Task instructions => Reproduce the lines below exactly. Begin with the first, end with the line containing "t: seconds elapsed", and leave out the pictures.

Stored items
Start of Block

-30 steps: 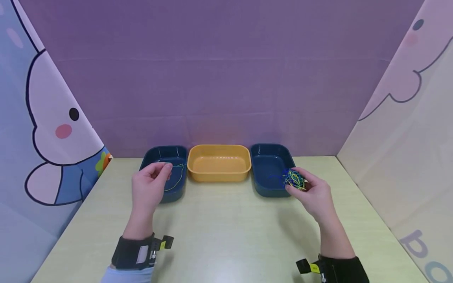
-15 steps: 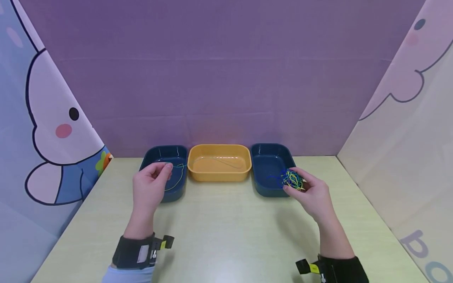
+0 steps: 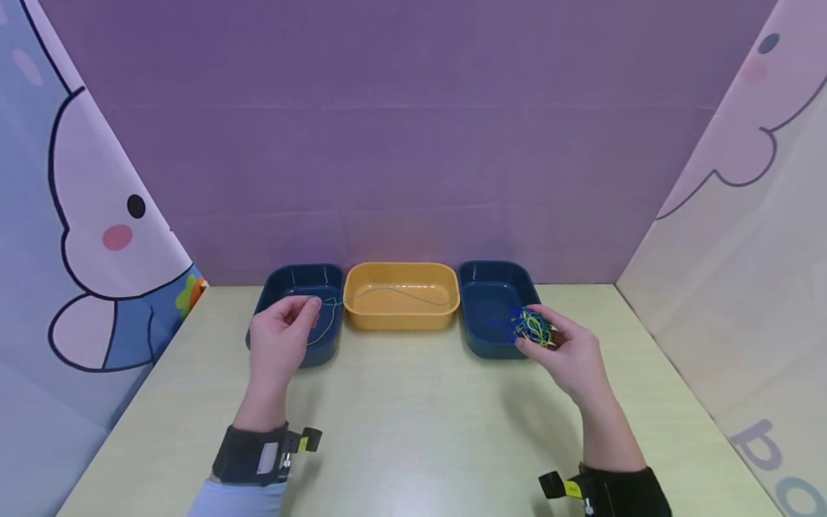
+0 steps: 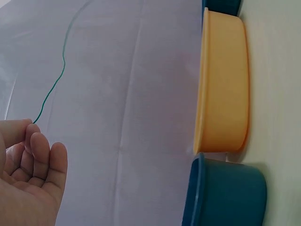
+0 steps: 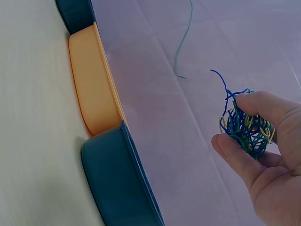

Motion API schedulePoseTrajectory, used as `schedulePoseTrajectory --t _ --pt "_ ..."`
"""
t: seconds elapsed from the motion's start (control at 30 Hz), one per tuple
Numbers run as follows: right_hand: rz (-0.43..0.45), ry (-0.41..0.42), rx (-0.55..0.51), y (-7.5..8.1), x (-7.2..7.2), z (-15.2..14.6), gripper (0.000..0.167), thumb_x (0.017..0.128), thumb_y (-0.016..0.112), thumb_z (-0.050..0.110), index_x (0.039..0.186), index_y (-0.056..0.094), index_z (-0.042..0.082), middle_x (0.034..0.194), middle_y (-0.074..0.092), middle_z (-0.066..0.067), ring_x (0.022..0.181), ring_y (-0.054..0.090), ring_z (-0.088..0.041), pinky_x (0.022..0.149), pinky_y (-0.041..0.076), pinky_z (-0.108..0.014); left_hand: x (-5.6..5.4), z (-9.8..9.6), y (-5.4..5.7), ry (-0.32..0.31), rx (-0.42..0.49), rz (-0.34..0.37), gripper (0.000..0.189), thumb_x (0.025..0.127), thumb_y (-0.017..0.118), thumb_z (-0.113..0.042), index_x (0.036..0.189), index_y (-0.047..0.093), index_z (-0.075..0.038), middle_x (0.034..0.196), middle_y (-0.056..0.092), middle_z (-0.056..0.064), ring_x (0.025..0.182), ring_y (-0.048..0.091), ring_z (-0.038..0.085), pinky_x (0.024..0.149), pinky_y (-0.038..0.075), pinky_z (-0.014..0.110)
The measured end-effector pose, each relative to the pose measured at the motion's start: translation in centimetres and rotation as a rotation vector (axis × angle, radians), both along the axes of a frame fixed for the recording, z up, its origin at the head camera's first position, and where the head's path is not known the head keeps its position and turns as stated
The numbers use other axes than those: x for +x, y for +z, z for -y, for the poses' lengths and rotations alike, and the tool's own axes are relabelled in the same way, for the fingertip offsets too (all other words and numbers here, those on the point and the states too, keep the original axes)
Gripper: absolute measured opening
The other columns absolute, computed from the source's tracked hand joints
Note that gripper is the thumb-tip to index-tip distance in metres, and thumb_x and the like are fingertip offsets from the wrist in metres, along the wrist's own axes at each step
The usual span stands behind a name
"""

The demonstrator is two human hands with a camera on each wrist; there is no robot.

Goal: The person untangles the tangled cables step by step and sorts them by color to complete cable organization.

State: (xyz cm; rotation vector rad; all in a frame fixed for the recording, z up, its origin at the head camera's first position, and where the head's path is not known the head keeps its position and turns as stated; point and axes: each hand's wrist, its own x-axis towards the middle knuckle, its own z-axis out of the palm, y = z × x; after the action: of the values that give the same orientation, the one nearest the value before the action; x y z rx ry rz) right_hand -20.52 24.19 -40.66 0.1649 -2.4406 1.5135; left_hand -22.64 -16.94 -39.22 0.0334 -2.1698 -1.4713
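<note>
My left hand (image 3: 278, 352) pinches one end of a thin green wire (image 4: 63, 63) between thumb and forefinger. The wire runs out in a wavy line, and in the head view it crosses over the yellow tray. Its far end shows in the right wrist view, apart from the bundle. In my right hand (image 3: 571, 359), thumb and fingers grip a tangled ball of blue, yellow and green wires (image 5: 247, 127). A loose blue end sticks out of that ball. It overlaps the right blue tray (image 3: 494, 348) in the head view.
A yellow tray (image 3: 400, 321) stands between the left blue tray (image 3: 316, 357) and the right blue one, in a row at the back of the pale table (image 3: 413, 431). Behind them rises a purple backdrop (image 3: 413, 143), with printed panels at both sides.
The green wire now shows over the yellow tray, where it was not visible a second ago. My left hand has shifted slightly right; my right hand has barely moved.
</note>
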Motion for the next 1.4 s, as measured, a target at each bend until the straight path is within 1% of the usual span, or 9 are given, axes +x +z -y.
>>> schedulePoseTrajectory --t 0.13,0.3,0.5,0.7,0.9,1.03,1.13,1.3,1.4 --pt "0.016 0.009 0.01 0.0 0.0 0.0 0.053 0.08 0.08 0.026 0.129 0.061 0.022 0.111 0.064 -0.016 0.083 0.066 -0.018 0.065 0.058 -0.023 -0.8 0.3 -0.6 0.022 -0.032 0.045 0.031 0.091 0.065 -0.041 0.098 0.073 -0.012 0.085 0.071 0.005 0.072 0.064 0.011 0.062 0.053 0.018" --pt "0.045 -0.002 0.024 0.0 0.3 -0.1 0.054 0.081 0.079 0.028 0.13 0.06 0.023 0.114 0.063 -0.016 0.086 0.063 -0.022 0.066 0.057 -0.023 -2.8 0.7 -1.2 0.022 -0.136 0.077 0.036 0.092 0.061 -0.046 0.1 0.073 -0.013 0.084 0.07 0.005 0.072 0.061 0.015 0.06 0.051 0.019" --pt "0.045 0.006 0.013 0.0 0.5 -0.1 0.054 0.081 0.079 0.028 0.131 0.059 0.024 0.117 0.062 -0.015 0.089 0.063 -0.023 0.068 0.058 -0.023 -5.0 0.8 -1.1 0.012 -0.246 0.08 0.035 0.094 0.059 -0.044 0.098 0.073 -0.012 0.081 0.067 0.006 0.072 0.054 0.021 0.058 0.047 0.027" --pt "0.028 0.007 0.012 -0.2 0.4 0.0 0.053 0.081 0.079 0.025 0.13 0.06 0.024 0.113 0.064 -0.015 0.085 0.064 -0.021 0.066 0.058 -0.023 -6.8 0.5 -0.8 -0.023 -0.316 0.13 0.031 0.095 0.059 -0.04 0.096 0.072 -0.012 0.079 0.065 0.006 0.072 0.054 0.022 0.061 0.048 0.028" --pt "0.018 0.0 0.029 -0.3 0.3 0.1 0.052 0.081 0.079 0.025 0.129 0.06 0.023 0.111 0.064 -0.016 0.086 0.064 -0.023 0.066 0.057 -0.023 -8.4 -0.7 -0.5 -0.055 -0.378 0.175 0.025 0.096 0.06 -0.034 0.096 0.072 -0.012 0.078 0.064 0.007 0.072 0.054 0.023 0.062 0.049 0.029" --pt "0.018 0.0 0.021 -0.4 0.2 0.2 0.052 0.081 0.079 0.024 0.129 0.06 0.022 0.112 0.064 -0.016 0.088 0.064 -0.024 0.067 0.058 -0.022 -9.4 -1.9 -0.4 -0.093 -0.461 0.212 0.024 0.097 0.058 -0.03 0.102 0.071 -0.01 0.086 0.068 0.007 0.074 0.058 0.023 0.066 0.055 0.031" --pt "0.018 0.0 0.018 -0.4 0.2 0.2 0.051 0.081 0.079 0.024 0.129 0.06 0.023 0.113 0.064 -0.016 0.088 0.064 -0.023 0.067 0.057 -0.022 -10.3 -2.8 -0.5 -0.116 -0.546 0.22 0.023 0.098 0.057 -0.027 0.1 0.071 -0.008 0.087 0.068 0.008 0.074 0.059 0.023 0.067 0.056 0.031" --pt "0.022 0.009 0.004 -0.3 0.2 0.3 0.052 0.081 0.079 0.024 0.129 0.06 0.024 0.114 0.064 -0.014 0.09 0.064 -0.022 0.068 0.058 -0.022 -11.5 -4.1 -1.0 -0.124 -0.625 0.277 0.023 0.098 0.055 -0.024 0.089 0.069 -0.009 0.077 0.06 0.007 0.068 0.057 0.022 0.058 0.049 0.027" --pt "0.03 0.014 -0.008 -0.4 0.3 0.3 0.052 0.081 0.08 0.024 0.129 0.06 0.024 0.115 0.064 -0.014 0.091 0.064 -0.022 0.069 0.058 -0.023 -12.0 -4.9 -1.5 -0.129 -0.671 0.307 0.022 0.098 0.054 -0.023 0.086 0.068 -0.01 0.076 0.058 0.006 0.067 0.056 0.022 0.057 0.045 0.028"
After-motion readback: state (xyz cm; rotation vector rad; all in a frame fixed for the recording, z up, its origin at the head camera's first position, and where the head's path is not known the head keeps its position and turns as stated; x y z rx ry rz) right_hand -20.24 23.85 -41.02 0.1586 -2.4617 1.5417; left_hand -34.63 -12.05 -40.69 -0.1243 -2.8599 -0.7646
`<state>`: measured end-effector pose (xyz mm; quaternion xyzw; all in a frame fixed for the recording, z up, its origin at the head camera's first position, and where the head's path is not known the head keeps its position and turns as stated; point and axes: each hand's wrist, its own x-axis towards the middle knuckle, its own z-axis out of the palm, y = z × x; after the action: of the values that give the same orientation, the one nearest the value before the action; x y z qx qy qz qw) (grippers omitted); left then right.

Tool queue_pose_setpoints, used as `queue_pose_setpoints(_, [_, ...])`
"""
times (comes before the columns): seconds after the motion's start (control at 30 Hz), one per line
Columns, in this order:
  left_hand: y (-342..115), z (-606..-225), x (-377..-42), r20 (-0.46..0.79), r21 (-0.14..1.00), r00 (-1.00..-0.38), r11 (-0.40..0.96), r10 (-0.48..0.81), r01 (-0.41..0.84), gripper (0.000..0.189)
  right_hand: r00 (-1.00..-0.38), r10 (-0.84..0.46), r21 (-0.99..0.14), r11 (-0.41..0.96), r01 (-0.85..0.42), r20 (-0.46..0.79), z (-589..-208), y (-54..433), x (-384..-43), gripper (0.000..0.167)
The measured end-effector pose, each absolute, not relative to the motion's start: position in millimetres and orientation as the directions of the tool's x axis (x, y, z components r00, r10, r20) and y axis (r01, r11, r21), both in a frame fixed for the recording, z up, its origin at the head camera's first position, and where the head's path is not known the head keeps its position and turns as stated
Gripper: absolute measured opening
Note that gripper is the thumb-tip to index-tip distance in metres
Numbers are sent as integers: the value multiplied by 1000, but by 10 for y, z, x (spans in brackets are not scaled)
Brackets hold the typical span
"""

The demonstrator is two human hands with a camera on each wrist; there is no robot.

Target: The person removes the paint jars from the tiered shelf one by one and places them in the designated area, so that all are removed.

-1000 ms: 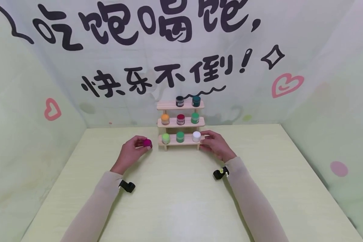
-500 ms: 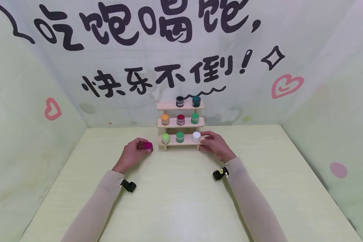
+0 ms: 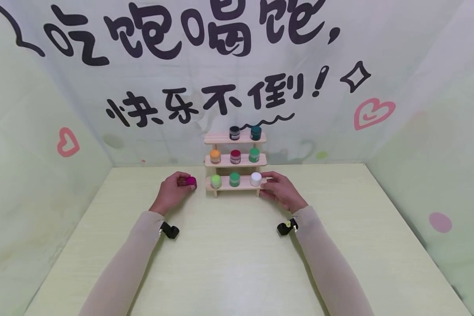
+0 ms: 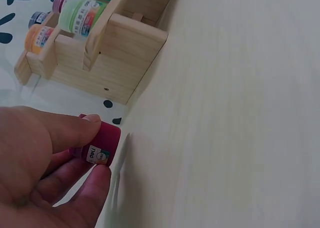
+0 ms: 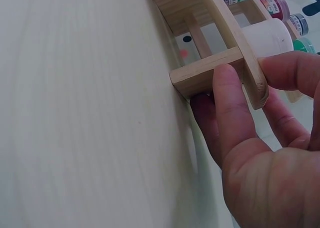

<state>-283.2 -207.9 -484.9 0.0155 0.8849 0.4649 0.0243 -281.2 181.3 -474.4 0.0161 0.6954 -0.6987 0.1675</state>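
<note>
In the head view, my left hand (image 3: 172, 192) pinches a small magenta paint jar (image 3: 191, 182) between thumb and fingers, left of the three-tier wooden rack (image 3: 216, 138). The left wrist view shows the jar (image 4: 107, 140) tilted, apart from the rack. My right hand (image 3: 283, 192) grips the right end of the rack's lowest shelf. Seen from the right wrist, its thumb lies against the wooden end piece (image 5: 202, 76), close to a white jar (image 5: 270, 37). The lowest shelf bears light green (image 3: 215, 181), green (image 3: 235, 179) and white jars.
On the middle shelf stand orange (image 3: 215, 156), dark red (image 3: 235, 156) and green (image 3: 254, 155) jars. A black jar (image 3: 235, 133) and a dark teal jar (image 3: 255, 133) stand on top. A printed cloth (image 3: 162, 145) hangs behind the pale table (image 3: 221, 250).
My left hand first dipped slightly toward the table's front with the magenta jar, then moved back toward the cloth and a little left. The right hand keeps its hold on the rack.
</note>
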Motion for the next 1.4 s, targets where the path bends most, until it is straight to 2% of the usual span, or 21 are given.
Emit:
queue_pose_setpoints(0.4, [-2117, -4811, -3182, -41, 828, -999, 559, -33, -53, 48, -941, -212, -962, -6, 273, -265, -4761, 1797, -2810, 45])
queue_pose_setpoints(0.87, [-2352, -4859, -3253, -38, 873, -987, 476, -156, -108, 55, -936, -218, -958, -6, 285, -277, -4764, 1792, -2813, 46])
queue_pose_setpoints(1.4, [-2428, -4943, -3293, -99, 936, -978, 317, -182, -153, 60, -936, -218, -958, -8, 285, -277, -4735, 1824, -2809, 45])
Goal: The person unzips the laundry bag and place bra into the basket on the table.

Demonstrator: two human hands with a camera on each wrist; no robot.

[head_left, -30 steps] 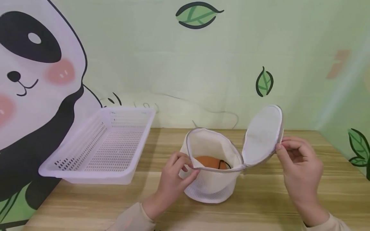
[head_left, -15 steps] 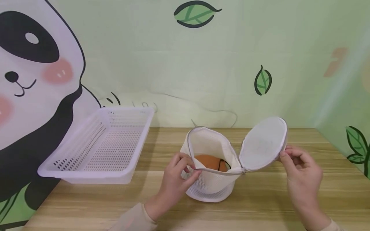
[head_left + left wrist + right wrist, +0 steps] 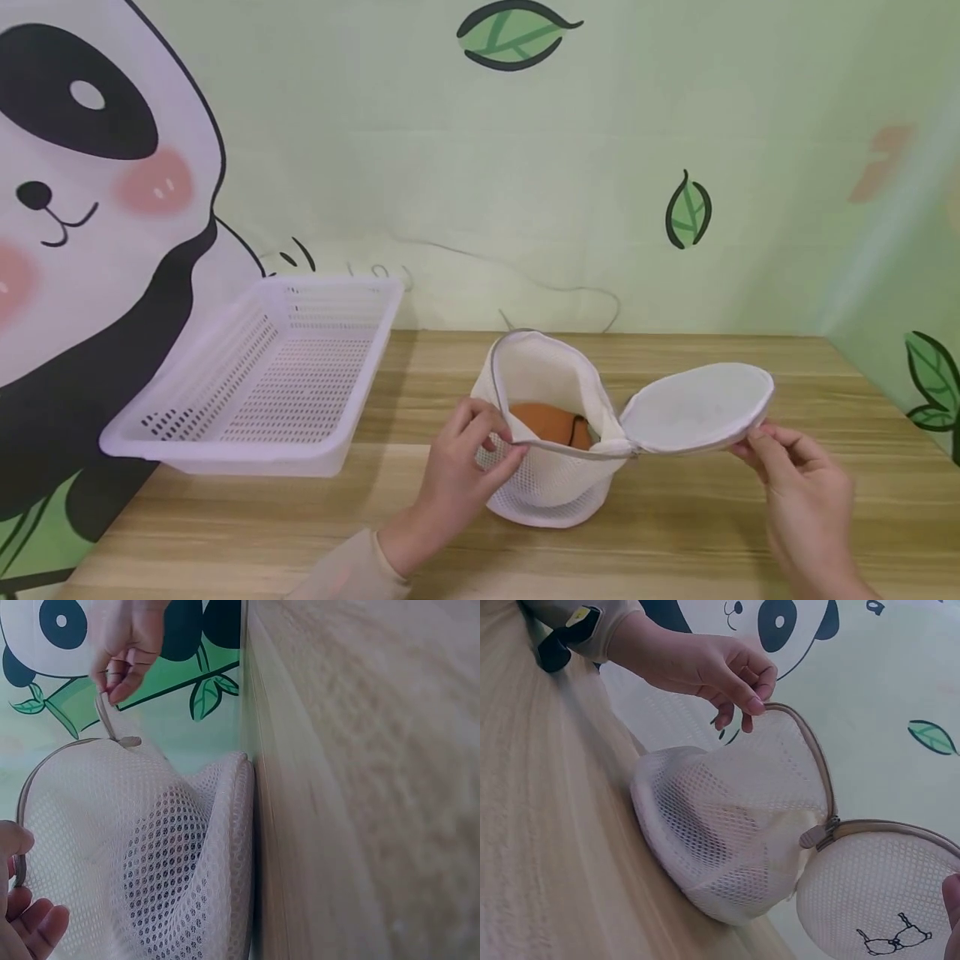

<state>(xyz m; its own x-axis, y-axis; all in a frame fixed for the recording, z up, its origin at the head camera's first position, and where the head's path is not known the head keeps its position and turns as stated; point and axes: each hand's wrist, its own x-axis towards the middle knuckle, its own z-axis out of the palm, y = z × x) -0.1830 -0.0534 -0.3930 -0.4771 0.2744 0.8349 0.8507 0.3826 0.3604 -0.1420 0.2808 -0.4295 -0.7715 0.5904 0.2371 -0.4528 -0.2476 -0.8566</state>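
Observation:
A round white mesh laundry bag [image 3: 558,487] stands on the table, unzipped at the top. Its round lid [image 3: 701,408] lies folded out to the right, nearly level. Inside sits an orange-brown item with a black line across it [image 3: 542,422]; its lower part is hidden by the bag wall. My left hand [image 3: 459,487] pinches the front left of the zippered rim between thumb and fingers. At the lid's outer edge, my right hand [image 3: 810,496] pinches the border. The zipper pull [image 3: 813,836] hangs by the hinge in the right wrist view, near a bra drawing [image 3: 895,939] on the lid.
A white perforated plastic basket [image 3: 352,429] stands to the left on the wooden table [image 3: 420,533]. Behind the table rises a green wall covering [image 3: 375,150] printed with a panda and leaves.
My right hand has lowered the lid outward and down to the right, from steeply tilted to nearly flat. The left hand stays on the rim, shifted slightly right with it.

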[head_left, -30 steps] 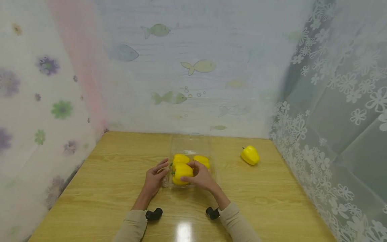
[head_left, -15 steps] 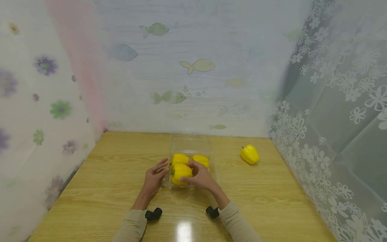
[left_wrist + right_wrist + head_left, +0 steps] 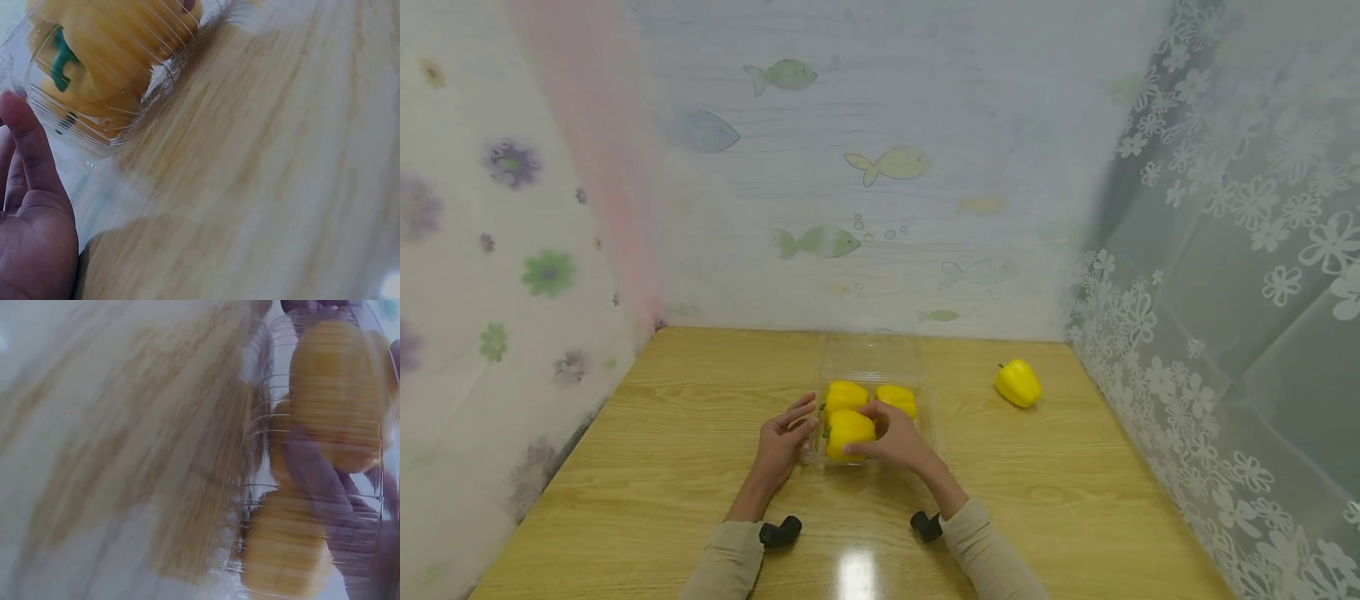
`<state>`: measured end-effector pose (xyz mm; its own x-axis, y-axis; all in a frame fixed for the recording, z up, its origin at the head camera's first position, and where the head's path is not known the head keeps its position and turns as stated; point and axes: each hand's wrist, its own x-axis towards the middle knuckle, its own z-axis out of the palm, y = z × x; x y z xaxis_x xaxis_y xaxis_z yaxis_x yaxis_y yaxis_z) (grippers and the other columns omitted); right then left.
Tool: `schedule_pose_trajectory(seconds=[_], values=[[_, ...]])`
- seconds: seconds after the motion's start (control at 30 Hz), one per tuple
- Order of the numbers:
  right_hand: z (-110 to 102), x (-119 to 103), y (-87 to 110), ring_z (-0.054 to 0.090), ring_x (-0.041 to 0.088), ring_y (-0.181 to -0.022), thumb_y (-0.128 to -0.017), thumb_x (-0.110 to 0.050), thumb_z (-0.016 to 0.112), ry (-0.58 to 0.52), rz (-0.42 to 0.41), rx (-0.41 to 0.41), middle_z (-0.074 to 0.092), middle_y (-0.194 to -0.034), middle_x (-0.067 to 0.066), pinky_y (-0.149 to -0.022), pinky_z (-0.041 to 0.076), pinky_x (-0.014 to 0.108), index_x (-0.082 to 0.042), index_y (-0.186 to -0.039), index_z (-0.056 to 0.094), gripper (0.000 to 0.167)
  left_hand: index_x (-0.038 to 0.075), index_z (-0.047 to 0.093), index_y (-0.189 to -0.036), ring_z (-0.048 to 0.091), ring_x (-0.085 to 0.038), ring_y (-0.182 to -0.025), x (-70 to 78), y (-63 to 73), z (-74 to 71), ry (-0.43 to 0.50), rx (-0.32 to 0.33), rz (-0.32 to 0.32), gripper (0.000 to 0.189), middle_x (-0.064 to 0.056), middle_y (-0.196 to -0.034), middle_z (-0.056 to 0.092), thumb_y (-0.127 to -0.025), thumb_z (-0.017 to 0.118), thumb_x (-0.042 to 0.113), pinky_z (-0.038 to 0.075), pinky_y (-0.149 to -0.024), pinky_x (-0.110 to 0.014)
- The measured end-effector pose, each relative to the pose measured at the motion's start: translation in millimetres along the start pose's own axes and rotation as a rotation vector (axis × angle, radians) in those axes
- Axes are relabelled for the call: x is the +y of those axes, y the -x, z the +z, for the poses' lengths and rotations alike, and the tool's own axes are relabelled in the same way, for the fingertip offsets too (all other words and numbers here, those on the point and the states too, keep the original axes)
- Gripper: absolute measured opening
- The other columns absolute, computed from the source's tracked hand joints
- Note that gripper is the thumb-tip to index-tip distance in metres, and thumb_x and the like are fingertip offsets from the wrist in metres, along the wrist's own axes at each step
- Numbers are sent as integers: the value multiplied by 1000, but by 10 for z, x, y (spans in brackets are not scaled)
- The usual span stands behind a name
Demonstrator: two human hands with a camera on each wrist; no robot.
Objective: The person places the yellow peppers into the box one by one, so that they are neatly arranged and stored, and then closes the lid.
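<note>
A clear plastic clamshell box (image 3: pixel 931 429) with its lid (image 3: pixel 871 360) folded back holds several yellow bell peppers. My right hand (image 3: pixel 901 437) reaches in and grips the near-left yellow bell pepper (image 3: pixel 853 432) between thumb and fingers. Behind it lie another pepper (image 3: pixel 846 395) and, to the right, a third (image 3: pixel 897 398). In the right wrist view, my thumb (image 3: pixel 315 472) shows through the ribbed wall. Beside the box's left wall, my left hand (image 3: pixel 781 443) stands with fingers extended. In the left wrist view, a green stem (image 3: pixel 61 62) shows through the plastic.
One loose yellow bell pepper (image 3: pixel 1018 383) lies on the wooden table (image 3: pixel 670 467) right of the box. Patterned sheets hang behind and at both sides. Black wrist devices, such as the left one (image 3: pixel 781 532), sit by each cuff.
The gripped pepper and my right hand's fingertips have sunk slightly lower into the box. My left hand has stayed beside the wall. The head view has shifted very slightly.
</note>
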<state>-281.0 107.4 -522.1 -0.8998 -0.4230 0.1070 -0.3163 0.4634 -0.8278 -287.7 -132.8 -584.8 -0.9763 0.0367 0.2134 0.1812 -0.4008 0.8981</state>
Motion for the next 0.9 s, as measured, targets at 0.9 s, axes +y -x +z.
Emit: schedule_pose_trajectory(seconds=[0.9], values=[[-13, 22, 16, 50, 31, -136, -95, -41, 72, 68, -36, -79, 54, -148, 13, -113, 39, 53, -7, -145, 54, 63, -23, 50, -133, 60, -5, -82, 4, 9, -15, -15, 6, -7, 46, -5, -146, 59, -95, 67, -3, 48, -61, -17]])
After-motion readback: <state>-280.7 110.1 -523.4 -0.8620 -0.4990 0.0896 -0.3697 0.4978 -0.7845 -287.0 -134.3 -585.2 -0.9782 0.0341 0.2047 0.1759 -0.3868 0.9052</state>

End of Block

Response for this exercise =>
-30 steps: 
-15 steps: 
+0 steps: 
+0 steps: 
+0 steps: 

Motion API schedulePoseTrajectory, used as `schedulePoseTrajectory --t _ --pt "_ ..."`
"""
t: seconds elapsed from the motion's start (control at 30 Hz), one per tuple

The output given here is complete.